Task directions
Copy each line of the records below that mentions the word "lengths".
※ ※ ※
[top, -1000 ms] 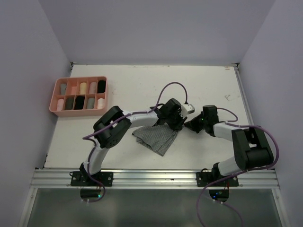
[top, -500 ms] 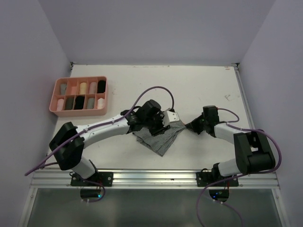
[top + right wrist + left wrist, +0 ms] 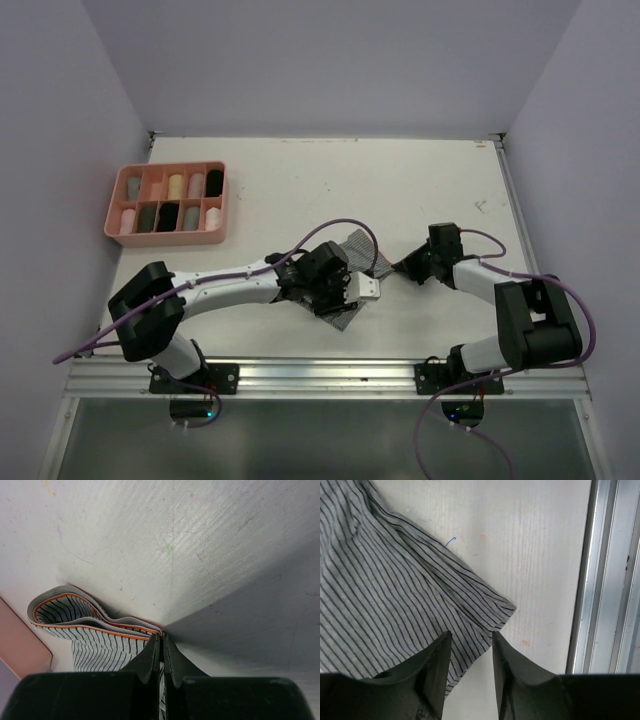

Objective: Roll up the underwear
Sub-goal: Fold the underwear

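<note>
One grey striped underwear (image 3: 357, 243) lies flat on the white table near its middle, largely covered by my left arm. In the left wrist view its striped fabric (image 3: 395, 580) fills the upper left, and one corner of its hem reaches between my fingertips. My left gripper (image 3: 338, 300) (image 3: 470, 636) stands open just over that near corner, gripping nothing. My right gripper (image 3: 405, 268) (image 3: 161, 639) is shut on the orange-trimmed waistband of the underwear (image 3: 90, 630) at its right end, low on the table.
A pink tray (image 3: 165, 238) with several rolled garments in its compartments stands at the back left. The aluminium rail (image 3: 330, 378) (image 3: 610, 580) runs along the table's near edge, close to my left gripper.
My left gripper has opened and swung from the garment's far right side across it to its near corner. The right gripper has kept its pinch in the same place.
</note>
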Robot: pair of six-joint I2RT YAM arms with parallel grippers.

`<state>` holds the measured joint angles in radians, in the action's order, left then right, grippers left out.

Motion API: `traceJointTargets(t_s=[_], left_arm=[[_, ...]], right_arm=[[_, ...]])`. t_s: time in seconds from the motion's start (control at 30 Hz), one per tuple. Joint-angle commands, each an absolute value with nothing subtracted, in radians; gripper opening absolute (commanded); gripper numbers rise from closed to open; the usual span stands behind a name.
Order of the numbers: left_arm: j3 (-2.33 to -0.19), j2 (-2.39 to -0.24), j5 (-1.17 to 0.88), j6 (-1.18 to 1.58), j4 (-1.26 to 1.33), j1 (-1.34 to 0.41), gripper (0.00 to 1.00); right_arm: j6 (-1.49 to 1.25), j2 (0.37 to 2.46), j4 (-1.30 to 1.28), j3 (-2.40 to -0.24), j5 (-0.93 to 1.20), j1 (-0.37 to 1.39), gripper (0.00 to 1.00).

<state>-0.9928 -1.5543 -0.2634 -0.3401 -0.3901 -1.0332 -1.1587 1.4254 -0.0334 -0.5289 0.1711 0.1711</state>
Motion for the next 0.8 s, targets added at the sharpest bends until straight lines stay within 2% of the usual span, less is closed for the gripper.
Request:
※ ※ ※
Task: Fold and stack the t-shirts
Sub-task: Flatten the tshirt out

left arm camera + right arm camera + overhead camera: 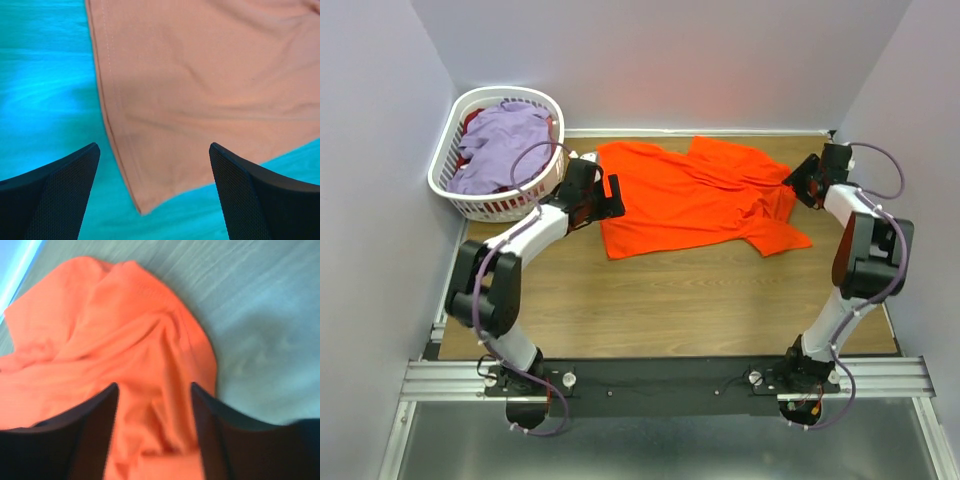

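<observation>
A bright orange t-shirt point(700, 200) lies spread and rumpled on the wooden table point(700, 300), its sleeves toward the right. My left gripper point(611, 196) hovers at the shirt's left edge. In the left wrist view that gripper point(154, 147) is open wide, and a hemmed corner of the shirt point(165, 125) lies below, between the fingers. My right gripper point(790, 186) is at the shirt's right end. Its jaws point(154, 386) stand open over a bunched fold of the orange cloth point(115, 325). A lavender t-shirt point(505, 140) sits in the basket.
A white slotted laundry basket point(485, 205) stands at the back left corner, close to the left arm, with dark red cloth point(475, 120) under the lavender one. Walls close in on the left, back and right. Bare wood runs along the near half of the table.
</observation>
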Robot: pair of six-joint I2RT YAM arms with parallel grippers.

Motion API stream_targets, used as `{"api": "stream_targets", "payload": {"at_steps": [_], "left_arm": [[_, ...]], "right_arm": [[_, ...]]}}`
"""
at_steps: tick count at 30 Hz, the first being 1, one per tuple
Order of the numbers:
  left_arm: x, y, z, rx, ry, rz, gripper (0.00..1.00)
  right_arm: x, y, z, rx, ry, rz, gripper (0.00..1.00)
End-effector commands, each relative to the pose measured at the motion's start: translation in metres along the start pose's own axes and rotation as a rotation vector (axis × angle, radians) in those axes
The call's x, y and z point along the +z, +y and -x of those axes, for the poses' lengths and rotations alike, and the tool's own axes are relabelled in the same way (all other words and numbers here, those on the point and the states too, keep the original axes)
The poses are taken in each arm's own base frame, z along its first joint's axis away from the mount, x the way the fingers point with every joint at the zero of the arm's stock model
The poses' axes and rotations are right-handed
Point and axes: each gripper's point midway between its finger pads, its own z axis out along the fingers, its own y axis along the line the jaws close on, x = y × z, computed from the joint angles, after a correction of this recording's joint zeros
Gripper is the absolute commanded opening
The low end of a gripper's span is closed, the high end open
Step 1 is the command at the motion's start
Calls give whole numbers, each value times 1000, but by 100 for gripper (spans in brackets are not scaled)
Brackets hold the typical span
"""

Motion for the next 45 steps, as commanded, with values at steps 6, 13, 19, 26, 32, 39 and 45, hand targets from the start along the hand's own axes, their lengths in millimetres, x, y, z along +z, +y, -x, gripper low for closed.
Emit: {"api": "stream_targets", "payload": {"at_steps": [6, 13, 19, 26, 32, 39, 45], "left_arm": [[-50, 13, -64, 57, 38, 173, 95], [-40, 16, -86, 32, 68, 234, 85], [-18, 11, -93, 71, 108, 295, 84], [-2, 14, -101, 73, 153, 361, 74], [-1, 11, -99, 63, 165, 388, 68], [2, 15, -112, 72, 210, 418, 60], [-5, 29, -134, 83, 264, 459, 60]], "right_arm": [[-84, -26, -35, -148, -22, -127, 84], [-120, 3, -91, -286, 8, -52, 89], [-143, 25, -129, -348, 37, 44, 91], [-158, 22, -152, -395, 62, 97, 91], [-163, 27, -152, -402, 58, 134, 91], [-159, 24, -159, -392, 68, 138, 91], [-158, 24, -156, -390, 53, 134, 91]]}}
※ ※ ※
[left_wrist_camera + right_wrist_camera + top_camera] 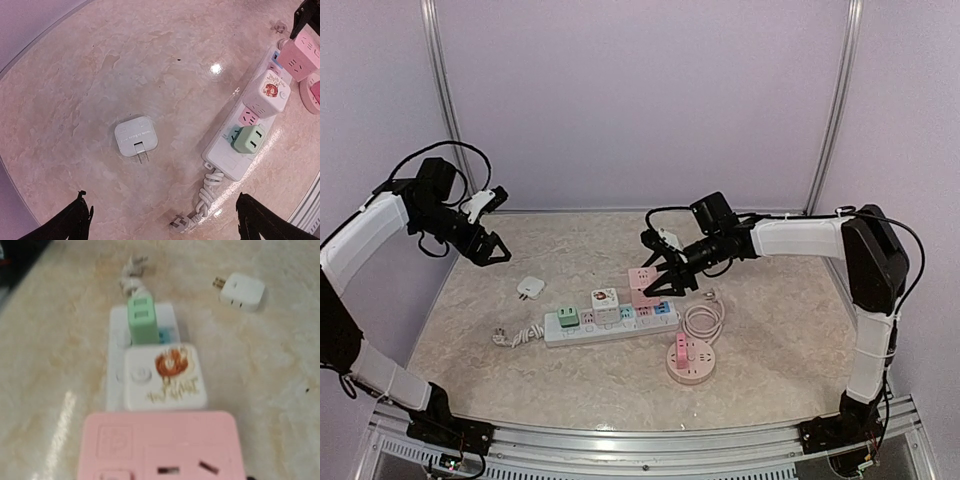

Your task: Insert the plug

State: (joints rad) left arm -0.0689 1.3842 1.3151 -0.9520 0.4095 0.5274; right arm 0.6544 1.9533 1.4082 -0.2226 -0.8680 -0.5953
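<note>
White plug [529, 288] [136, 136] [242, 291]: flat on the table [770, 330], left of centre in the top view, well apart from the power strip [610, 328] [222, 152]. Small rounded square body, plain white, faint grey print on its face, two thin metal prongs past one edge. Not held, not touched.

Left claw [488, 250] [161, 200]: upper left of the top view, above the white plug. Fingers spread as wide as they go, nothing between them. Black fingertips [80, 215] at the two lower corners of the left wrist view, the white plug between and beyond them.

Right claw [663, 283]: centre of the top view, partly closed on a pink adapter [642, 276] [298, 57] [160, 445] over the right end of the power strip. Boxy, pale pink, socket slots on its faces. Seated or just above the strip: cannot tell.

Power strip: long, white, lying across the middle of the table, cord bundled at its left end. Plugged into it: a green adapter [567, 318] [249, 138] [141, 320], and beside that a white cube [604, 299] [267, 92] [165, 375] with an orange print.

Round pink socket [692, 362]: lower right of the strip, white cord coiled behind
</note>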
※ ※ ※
Solution below
The call's x, y and z point along the +z, +y and -x of those axes, for the poses' lengths and rotations alike, and the tool's own axes are relabelled in the same way (all other words and numbers here, those on the point and the states too, keep the original axes)
Motion for the next 45 steps, as commanded, with values at steps 6, 13, 19, 26, 32, 39 and 45, hand targets from the start along the hand's own axes, their lengths in millimetres, x, y, z along +z, +y, -x, gripper low for closed.

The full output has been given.